O artigo 384 da CLT, revogado pela Reforma Trabalhista (Lei 13.467/2017), estabelecia que, em caso de prorrogação do horário normal da mulher, era obrigatório um descanso de 15 minutos no mínimo, antes do início do período extraordinário do trabalho. Em relação ao período anterior, porém, a jurisprudência do TST e do Supremo Tribunal Federal (STF) diz que o dispositivo é compatível com a Constituição Federal de 1988.
Na reclamação trabalhista, a bancária alegou que nunca havia usufruído desse direito, e por isso, pedia seu pagamento com acréscimo das horas extras.

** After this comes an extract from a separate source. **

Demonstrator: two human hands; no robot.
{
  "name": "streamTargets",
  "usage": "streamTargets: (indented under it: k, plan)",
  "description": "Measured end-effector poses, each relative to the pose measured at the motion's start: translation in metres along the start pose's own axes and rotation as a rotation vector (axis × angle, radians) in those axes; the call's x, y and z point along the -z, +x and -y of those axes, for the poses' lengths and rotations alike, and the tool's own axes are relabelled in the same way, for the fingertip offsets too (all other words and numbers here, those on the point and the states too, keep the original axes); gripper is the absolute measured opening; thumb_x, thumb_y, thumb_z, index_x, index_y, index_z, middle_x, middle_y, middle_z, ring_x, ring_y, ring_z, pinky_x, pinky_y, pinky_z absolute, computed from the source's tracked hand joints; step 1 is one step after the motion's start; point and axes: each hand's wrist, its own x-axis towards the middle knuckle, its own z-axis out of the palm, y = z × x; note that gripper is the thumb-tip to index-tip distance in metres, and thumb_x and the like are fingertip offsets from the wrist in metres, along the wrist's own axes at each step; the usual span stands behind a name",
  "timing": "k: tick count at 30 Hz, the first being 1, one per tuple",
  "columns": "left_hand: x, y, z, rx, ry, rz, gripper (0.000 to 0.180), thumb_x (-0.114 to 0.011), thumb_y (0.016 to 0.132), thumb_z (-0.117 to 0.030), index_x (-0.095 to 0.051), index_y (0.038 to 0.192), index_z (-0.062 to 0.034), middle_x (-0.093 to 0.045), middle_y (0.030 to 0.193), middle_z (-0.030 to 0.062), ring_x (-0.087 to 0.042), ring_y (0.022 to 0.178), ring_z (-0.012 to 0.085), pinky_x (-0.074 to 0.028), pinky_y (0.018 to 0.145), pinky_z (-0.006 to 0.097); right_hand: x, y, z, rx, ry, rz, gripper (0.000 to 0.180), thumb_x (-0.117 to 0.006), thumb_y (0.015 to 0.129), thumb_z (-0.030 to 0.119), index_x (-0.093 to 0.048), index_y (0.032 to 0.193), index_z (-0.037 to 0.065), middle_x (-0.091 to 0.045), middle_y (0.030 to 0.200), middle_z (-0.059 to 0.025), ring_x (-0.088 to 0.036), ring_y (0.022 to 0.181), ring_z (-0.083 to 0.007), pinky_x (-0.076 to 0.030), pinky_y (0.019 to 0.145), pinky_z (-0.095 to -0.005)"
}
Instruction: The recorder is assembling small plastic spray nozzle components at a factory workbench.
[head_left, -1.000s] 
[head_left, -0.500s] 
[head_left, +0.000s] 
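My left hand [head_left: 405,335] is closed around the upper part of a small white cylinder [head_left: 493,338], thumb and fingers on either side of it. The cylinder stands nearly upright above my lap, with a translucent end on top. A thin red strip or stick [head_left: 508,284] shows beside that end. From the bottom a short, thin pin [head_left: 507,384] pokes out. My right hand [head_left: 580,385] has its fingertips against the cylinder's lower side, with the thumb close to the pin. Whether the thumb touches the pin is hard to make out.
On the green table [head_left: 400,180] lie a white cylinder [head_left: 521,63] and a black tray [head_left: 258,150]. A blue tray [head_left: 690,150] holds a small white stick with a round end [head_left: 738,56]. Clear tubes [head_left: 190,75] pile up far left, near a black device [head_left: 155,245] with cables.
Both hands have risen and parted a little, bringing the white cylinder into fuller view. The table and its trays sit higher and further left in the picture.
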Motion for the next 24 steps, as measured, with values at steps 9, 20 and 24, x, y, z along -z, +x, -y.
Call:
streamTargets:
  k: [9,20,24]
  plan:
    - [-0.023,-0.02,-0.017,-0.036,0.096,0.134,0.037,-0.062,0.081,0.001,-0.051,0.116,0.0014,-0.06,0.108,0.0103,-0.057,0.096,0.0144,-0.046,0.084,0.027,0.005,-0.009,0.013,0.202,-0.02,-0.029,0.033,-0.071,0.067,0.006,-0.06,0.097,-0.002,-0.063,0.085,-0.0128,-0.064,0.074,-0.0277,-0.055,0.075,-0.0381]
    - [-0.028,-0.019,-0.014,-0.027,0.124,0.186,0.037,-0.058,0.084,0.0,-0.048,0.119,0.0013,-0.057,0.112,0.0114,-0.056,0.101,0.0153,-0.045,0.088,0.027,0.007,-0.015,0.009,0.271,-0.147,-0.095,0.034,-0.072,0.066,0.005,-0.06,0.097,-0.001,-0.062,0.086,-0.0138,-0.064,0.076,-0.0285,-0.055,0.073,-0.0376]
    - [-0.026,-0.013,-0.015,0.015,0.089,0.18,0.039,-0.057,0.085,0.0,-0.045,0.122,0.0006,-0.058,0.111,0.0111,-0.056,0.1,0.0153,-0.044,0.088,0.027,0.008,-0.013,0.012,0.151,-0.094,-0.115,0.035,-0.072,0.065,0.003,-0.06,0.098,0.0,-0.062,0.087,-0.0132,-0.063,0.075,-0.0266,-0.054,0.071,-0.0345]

Em primeiro grau, o pedido foi julgado procedente, porém o Tribunal Regional do Trabalho da 9ª Região excluiu a condenação com base em sua jurisprudência de que o intervalo só seria obrigatório se o trabalho extraordinário fosse superior a 30 minutos.
Porém, o relator do recurso de revista, Ministro Cláudio Brandão, afirmou que basta a constatação de que a empregada estava submetida à sobrejornada para que seja reconhecido o direito ao intervalo previsto no artigo 384 da CLT. “O julgador não pode impor limitação ao exercício do direito que não está prevista em lei”, concluiu.